On the other hand, those students that haven't assisted to the last JEEM but still work for CEEM, don't lose their rank of representatives.

=== CEEM Associates ===
They are people who, even though they have been to the latest Medical Student State Conference (JEEM), they were not appointed by their Faculty for that purpose. Nonetheless, they collaborate in CEEM in the Working Commissions. It can also address to Medicine students who had never attended a JEEM but wished to help the council.
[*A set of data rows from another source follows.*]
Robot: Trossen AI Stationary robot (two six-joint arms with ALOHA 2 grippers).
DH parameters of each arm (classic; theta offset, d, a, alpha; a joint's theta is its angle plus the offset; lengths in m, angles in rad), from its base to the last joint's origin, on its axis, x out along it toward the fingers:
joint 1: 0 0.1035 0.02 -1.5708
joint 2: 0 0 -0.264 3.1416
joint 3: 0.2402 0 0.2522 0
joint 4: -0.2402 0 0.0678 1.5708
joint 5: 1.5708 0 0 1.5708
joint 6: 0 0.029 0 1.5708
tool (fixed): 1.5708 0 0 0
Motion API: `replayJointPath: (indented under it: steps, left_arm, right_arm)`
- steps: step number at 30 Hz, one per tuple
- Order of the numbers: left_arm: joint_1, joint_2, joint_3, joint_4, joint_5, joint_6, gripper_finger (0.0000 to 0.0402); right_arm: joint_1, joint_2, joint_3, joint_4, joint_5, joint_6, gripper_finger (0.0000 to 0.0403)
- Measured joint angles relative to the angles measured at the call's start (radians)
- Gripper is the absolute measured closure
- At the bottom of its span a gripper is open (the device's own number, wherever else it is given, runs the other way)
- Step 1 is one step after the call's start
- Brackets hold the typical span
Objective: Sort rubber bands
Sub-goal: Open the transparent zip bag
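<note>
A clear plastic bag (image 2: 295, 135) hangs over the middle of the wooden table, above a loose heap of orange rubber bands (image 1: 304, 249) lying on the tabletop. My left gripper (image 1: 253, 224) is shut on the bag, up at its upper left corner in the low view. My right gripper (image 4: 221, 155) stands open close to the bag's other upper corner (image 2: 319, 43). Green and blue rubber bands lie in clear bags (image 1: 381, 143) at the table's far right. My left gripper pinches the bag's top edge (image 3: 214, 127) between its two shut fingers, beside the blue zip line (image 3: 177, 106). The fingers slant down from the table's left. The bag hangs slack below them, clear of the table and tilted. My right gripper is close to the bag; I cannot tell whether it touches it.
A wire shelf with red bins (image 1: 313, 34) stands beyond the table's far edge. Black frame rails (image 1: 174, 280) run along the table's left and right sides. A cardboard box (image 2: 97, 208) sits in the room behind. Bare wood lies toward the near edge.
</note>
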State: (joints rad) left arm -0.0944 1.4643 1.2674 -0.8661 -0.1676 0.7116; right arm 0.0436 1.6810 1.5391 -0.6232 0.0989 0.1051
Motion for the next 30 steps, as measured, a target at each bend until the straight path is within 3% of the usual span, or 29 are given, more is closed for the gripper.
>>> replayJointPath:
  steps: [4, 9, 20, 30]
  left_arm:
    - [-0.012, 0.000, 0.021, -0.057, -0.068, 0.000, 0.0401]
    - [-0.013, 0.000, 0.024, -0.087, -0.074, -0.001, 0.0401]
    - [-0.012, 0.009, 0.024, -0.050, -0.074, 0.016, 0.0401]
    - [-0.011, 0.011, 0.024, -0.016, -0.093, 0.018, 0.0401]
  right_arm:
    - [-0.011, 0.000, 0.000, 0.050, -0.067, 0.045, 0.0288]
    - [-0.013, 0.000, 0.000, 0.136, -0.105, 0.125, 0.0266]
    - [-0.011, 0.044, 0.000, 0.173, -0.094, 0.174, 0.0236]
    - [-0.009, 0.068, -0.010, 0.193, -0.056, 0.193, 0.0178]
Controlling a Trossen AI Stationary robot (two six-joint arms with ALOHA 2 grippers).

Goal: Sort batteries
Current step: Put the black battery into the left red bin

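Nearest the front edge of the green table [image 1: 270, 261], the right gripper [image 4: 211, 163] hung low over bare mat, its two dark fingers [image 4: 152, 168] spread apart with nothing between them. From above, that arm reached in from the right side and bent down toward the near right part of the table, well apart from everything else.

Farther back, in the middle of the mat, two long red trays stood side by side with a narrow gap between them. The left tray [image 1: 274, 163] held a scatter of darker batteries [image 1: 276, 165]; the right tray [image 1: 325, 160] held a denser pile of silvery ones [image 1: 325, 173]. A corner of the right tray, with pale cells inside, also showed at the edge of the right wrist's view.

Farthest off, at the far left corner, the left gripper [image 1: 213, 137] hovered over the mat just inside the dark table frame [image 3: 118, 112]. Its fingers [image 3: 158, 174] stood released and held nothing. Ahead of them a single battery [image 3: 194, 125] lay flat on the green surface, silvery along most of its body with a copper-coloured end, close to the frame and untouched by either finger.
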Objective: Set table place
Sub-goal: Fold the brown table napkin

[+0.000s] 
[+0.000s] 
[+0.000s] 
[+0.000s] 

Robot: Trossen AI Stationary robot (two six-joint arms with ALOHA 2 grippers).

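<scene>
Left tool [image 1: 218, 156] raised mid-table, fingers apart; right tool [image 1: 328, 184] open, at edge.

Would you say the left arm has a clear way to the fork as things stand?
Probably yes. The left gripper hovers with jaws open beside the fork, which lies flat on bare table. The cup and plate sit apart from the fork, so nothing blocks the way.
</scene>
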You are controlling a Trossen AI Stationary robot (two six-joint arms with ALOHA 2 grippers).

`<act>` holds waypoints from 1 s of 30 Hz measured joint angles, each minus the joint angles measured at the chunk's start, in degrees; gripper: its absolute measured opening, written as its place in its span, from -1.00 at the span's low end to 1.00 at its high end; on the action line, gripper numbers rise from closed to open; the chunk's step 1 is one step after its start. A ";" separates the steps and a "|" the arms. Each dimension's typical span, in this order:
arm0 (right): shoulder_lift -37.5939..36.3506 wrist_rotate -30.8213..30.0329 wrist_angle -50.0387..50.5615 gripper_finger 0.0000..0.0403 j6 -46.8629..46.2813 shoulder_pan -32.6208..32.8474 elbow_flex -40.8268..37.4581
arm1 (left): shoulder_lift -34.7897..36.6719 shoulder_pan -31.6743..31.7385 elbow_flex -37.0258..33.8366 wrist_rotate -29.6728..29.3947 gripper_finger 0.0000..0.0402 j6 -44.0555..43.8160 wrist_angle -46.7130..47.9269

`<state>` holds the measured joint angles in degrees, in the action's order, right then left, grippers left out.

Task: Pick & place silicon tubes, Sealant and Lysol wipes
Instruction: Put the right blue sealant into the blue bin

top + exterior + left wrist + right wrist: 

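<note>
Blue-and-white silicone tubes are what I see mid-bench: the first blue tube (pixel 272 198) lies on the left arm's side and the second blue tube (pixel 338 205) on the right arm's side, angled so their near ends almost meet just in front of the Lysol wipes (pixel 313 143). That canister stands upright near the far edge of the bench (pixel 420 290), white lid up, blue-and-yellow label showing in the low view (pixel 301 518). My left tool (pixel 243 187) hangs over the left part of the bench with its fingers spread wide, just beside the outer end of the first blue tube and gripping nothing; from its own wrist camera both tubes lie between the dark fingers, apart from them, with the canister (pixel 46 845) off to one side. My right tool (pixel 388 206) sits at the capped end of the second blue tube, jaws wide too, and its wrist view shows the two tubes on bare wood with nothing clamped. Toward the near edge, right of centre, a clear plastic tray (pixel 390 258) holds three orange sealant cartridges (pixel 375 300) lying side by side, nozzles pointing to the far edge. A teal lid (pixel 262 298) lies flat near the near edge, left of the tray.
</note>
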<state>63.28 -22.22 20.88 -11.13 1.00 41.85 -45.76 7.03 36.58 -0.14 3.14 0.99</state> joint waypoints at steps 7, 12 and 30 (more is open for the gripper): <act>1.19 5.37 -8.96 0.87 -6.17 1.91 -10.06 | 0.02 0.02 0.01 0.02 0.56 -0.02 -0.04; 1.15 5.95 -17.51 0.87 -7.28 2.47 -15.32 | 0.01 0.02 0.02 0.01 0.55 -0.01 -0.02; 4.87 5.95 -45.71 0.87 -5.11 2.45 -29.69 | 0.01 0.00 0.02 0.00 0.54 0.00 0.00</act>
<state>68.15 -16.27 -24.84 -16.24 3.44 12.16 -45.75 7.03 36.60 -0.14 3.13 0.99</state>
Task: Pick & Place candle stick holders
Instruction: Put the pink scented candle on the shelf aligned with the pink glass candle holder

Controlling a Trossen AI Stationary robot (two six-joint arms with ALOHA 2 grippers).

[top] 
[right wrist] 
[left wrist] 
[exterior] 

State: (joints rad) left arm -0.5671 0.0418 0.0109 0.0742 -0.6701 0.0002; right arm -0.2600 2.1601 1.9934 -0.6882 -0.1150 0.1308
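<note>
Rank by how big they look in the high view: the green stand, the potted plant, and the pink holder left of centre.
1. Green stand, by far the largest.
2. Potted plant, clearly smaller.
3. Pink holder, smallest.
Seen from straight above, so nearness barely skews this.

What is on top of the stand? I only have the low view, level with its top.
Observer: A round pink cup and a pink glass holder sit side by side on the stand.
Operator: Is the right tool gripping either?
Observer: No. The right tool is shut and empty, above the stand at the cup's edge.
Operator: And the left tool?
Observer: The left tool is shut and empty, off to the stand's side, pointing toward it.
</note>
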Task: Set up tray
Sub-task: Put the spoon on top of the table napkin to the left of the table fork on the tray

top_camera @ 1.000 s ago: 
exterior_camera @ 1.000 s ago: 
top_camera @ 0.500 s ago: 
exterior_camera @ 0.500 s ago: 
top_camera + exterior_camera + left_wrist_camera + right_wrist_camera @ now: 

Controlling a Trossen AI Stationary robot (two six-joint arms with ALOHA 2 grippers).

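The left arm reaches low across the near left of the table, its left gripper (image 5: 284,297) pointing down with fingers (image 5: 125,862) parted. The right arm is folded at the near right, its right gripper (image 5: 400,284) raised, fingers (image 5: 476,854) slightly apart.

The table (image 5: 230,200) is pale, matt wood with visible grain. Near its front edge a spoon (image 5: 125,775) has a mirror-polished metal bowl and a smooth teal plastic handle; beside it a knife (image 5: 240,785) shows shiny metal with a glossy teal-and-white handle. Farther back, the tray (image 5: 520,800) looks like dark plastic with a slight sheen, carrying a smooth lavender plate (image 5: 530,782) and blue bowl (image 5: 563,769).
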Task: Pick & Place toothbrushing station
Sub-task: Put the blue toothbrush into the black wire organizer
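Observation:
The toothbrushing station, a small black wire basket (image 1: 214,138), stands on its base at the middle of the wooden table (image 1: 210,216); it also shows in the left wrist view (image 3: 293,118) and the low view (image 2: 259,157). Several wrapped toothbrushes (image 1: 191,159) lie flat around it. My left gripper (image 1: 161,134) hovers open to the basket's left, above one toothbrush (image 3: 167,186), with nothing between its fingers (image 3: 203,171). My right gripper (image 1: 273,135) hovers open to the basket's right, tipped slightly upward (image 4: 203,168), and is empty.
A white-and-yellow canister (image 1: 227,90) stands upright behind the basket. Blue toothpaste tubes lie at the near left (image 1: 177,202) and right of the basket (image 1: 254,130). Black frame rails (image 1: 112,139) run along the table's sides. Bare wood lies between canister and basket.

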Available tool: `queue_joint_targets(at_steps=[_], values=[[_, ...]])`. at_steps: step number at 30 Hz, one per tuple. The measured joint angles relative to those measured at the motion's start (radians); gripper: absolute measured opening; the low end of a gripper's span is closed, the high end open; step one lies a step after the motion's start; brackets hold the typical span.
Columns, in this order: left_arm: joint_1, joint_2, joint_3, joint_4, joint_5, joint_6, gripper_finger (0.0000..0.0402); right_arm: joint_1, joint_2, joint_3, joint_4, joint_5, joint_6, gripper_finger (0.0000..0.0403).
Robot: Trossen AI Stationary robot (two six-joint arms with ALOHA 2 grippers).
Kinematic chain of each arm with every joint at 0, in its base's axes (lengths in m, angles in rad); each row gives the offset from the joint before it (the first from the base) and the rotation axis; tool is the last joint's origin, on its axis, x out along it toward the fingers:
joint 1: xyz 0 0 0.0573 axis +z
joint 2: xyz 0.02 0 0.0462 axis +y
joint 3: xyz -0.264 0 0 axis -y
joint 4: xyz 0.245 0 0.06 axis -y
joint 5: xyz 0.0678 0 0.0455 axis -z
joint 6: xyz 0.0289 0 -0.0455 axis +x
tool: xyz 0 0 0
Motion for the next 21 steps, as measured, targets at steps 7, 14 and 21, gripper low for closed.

== Medical Students State Conference ==
The Medical Students State Conference (JEEM) has as an objective to gather all representatives and it must be celebrated each 6 months at the most, around April and October. In this conference the decisions making and the General Assemblie's agreement both take place.
A proposals’ agreement, which collects all the students’ requests, is also redacted and sent to the MSSI, Spanish Medical Colleges Organization and the National Dean's Conference.
The headquarters are rotating and there is a pre-establish order. However, if there's a faculty which has a special motivation and excitement, it can present its candidacy, which would be voted by the Assembly.
An extraordinary plenary session can be called by the executive board or five faculties. The time include between each JEEM makes a “period”. The last JEEM (LXXI) took place in Girona, from 9th to 12 December in 2014, and the next will take place in Valencia (the date still needs to be determined).

== Medical Education Congress (CEM) ==
The Medical Education Congress is the biggest national congress of medical students. It is annual and it takes place in March or April. It is organized each year by a different faculty. The VI Medical Students Congress, which was celebrated from 1st to 3 March in Zaragoza, counted on the participation of more than 600 medical students from all parts of Spain.

== CEEM 0.0: Training Conferences ==
The Training Conferences 0.0 are focused on representation, student associativism and CEEM's work. The first CEEM 0.0 took place in Elche and the last on Albacete, a few months ago.
They are born as a necessity of giving training to the youngest representatives. They are annual and their headquarters are also rotating.

== CEEM 2.0: Training Conferences ==
It is a way of forming the most veteran representatives. Their headquarters are fixed in Madrid; they are annual and they took place in summertime.

== Next events ==
“CEEM 2.0: Training Conferences” Madrid, July 2014.
“LXXII JEEM” University of Valencia, October or November 2014.
“CEEM 0.0: Formative Conferences” University of CEU Cardenal Herrera, February 2015.
“LXXIII JEEM” University of Valladolid, April 2015.
“VII Medical Education Congress” not defined headquarters, March 2015.

== Open Library ==
The Open Library is born with the purpose of put all students closer to CEEM. It tries to ease the diffusion of medical information.
Relevant information to the Medicine degree can be found here, and also it is possible to access to professional organizations’ contents, scientific reviews and associations, and CEEM documents as well. It is structured in themes (residency in a foreign country, the Professional Code of Medical Practices...).

== Awards ==
Hipócrates Award from Murcia's Medical Colleges Organization (COMMurcia).

Best Ideas 2012 award from Diario Médico

Best Medical Ideas 2009 award from Diario Médico.

EDIMSA XXVI edition award, in 2009.

Best Medical Institution of the year ward from Medical Profession's Forum.

Best Medical Ideas 2008 award from Diario Médico.